Rate Item and Find Similar Item each occur two times in the scenario. For both, a clear preference towards the standard input method of an on-screen button can be seen: for Rate Item, only 10 of 32 instances (31.3%) were operated with the One-Finger-Hold Pinch gesture. Even more one-sided, the Find Similar Item function was only initiated using Flick in 3 of 32 cases (9.4%). The remaining percentages represent instances of functions called via on-screen button.

In the first part of the survey we asked the participants how intuitive they find the input methods for the six functions on a scale from 1 to 5. Figure 3 illustrates the results with a higher number meaning "more intuitive". In general, the results correspond to the log file very well: input methods that were actually preferred and used by the participants received higher grades for intuitivity. For example, the participants find the onscreen buttons for Save Search and Find Similar very intuitive. On the other hand, the Shake Device for Find Random Item, Double Tap for Bookmark and Flick for Exclude Item gestures received higher grades in comparison with on-screen or option menu buttons.

The next question was whether inclusion of an on-screen button was worth the necessary screen space for it. Our users mostly were in favor of it: the majority of users denied this question for Exclude Item only (Fig. 4). Interestingly, this is the only on-screen button in the list view (Fig. 2). The goal of the next part of the survey was to determine the user’s favorite input method for each function. The distribution of choices for each function is shown in Fig. 5 and is comparable to the grades for intuitivity: interaction patterns that users perceived as intuitive were chosen as favorite input method. We also asked the test users about their prior experience with touchscreen devices and analyzed whether it would relate to differences in the results. The most significant difference was that 62.5% of the users with more prior touchscreen experience rated the Shake Device gesture as intuitive, while only 12.5% did so among the users with less experience. We noted a similar difference regarding the Flick gesture.

Concerning the ease of handling of the four gestures, the participants considered all gestures, except One-Finger-Hold Pinch (OFHP), as easy to handle in general.
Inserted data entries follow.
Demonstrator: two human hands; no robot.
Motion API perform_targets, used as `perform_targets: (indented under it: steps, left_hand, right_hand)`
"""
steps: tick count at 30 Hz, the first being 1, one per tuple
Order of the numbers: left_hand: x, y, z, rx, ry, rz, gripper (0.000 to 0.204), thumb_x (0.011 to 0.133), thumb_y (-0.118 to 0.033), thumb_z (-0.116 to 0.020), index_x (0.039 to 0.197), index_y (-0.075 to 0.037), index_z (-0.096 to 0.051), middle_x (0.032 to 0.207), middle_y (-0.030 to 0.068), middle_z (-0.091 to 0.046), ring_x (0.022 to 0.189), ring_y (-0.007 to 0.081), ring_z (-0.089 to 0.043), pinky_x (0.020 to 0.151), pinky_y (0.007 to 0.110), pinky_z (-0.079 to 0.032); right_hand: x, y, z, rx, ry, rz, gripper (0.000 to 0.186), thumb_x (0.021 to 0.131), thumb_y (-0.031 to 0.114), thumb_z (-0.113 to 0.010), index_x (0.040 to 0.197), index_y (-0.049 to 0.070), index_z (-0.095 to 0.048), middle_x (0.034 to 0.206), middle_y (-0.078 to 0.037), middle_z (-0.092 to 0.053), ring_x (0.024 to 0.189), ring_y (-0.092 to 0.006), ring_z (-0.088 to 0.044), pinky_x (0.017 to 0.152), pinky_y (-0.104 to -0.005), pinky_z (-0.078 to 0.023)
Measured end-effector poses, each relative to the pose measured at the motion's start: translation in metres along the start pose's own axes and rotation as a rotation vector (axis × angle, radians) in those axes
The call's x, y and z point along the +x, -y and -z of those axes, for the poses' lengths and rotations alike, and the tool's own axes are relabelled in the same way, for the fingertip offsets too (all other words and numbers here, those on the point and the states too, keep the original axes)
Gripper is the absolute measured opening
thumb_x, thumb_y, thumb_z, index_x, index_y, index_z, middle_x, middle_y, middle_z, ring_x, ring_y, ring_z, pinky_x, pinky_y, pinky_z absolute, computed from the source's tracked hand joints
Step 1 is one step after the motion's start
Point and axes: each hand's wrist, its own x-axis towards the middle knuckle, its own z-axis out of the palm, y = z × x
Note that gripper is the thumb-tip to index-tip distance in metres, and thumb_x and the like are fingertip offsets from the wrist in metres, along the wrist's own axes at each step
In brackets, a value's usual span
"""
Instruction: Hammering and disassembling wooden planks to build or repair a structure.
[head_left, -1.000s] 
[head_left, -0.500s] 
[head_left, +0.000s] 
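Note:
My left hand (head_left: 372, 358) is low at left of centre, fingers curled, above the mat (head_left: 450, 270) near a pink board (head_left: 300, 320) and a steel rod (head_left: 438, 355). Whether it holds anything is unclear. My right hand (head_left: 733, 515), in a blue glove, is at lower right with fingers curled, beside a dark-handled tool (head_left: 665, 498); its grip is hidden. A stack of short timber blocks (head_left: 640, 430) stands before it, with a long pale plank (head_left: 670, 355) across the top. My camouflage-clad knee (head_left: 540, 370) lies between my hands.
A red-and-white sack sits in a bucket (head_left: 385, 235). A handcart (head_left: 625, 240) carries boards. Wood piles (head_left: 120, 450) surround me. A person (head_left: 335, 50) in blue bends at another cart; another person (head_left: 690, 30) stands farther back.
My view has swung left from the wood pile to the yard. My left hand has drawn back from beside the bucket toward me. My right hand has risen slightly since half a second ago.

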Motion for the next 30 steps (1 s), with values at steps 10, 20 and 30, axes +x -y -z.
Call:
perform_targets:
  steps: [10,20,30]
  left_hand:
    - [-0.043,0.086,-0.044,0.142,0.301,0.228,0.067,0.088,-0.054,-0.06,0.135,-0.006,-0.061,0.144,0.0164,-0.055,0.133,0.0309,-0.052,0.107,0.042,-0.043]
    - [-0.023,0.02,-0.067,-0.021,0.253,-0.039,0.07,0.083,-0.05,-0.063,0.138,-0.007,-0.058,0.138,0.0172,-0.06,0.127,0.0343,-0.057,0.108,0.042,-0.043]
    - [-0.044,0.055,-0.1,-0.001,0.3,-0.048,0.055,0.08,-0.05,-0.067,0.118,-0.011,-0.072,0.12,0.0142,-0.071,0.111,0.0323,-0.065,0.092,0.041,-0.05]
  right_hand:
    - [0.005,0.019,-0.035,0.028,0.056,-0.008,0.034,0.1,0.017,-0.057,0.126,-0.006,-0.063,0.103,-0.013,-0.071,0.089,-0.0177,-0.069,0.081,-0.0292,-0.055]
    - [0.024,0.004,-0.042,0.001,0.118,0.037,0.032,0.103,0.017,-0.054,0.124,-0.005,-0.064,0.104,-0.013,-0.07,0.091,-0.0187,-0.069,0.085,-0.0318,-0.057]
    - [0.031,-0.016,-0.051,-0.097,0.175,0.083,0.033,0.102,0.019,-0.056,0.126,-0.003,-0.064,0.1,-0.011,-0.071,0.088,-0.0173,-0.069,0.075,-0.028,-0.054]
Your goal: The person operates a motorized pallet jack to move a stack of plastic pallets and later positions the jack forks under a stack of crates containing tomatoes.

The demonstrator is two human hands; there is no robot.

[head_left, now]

One of the problems with OFHP was that lifting a finger while adjusting the desired rating for item ends the rating process. In addition, the calibration for the rating scale of one to ten stars was difficult. So this gesture might be more suitable for simpler tasks with fewer options.

The results of the study presented in this work may be used to improve the design of user interfaces for mobile recommender systems and other similar applications. Our study showed that users preferred the simpler, easier to handle gestures over the more complex ones. Complex gestures like One-Finger-Hold Pinch must be carefully calibrated for ease of handling. Omitting on-screen buttons is only an option in activities where content space is rare, in our case the overview list of items. For the item detail screen, simply touching a button was the favorite input method most of the times. The options menu was not very popular in any of the used cases. This is likely due to the fact that opening the options menu is an extra effort that users do not tend to make when other input methods are available.

While Double Tap for bookmarking items was received very well, the Double Tap gesture for Save Search Parameters was not very popular and received low grades for intuitivity. This may be due to the layout of the corresponding screens because users might have the fear of accidently tapping on other interface elements. In essence, the use of gestural interaction patterns seems to depend on the actual screen and function detail. Interestingly, users did not change their preferred input mode much during the test: they mostly used the same method for the same task throughout the scenario. Users with more experience with touchscreen devices were more open towards gestures than users with less experience. Future work includes studying in more detail how more complex gestures can be introduced in mobile recommender systems to improve user interaction. Moreover, a long-term study would be interesting because user acceptance might change if smartphone users get more and more used to complex motion gestures.